Así, la historia familiar de los Spiner (dueños de la farmacia importante de Villa Gesell) es relacionada sin capricho con la de esa ciudad balnearia; la del propio Fernando con la de su bisabuelo.

Una especie de corsi e ricorsi, acompasada con el movimiento del mar. 

Dado que, si el director de la película durante muchos años vivió en Italia y (suponemos, por el texto de una carta que no llegó a su destino) que allí residía al fallecimiento de su papá Lito; su bisabuelo había llegado a Buenos Aires, procedente de Ucrania a finales del siglo XIX, escapando de una muerte segura a manos de los cosacos de los pogroms zaristas.

La voz en off, que interpreta a la del bisabuelo inmigrante resuena al relatar (en ucraniano, desde luego) las alternativas del infinito viaje por mar que lo había traído de Ucrania a estas pampas:

"Durante el viaje tuvimos tormentas con lluvias, olas gigantes que barrían la cubierta y se metían en la bodega. El buque se hamacaba con fuerza y los pasajeros rodábamos mezclándonos con los bultos y los fardos. A mitad del camino se desató una peste de tifus que atacó a varios pasajeros. Entre los que escapábamos había rumanos, lituanos, ucranianos y rusos. Cada grupo acusaba al otro de ser el portador de la enfermedad. Cuando finalmente comenzó a vislumbrarse en el horizonte la ciudad de Buenos Aires la tensión era extrema.

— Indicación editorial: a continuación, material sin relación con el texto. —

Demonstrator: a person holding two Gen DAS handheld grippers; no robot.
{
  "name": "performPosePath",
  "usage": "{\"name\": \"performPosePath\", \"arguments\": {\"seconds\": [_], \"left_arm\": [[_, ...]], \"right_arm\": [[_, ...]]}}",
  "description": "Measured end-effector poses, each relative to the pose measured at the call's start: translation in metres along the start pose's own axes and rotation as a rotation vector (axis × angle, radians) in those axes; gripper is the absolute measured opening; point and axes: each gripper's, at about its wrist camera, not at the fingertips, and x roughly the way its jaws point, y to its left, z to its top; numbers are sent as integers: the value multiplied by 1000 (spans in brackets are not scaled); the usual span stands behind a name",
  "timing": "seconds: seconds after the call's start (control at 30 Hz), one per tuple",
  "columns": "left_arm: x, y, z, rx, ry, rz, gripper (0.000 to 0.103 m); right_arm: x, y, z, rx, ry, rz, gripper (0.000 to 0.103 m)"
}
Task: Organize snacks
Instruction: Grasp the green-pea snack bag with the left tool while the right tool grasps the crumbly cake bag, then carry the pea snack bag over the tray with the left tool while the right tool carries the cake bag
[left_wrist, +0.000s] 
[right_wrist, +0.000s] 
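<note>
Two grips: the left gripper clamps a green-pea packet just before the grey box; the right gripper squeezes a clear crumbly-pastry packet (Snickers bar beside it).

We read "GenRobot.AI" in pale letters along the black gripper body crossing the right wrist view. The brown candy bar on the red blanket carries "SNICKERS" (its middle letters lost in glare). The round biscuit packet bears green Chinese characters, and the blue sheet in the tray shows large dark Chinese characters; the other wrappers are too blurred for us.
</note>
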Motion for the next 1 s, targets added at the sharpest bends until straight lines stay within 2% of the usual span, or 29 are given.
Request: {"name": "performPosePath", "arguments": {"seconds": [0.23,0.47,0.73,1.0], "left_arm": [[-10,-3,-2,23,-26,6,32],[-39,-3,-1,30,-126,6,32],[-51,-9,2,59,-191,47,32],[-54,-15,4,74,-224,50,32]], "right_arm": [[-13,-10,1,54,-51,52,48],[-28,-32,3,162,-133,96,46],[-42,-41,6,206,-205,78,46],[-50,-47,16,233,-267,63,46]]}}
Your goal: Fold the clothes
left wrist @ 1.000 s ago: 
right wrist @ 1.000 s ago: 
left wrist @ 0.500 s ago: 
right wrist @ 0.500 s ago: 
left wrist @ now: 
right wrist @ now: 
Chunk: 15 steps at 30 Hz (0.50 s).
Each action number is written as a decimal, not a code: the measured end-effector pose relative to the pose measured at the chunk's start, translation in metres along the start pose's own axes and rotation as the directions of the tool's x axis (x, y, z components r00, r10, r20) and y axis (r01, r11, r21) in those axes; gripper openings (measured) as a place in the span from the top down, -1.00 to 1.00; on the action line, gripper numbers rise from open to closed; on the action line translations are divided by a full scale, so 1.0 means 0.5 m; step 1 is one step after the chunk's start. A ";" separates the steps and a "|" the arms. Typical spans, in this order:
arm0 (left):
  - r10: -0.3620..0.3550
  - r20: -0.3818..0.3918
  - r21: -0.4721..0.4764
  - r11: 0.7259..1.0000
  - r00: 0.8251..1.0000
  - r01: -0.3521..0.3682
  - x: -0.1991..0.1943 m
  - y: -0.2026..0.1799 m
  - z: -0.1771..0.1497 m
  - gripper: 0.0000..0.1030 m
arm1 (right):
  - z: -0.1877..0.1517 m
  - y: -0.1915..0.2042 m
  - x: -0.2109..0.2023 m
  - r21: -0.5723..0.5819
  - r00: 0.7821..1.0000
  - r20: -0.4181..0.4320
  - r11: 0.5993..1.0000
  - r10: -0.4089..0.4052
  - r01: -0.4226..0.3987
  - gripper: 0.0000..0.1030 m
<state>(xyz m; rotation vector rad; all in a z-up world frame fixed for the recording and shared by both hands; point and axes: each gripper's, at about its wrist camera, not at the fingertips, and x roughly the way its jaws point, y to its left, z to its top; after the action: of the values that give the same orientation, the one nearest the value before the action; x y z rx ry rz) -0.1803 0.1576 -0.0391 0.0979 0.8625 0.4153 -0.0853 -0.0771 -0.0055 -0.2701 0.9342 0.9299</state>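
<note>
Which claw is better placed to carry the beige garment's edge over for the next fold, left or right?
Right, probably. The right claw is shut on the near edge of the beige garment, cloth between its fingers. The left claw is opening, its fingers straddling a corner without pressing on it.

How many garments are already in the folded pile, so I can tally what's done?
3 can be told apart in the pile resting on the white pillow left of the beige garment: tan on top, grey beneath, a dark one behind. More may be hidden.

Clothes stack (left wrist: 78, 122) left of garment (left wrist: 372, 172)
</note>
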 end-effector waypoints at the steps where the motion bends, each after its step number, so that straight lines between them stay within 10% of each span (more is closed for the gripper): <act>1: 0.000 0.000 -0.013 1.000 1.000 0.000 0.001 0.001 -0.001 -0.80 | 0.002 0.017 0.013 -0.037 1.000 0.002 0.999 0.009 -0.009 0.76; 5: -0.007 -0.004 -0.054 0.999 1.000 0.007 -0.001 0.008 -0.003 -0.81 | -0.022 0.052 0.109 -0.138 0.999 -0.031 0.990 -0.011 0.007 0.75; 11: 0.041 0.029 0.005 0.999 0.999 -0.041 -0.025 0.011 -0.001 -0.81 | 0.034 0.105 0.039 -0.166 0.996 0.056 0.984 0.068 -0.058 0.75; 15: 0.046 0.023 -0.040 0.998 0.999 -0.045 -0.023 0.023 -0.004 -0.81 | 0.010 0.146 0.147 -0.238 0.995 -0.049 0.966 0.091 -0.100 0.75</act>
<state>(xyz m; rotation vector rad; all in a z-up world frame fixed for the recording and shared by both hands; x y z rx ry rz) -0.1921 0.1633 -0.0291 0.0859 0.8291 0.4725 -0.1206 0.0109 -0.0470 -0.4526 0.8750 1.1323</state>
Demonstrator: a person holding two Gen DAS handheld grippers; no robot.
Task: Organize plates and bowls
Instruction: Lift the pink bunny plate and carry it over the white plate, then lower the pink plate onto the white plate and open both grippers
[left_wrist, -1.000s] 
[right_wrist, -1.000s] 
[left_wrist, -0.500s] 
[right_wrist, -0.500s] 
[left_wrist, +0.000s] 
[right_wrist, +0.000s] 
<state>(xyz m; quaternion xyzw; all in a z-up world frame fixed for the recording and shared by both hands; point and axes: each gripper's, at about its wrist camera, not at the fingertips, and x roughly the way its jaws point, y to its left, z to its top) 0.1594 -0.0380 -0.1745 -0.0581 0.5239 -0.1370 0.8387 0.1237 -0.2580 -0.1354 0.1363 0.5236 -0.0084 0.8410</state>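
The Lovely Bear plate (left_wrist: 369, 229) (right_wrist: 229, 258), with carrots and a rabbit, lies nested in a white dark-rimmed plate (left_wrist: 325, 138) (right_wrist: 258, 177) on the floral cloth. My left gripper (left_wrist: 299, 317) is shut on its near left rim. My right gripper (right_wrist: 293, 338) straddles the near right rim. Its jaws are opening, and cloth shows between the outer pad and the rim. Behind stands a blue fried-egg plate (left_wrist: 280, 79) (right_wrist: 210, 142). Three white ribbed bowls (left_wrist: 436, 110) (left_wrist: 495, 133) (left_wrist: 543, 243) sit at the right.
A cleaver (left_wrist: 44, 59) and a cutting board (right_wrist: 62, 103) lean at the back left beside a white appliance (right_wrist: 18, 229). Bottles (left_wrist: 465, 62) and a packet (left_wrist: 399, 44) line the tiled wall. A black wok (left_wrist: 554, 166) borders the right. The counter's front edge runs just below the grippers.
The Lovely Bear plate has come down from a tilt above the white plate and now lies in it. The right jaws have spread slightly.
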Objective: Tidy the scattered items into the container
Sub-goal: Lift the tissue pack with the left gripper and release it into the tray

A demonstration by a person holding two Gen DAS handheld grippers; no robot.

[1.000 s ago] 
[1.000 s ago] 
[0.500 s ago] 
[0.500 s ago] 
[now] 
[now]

Corrió el rumor de que no se nos permitiría bajar a puerto, y que nos derivarían al sur para ser curados de la epidemia. Yo estaba desesperado. Me escondí hasta bien entrada la noche. Corté una de las boyas de la cubierta del barco y me lancé al Río de la Plata. Me mantuve aferrado a la boya mientras me arrastraba la corriente y así pude llegar a la costa. Durante muchos años conservé esa boya como un tesoro y antes de morir se la regalé a mi hija Rebeca. Después la heredó su hijo Lito, el padre de mi bisnieto Fernando".   

Y si esas palabras son escuchadas con especial intensidad por quienes hemos visto esa película encerrados en razón de una nueva epidemia; su mensaje alimenta la esperanza (a veces marchita) de que toda adversidad es superable.

Que inexorablemente este tiempo de encierro pasará, puesto que nuestra condición de seres humanos condiciona nuestra subsistencia a la interacción con el otro.

Como sucede estación tras estación en la solitaria Villa Gesell por voluntad de un poeta dulce y bueno que combate, con poesía, la abismal soledad de ese páramo entrañable.

A Eva Chiesa, que me ayuda más de lo que ella cree.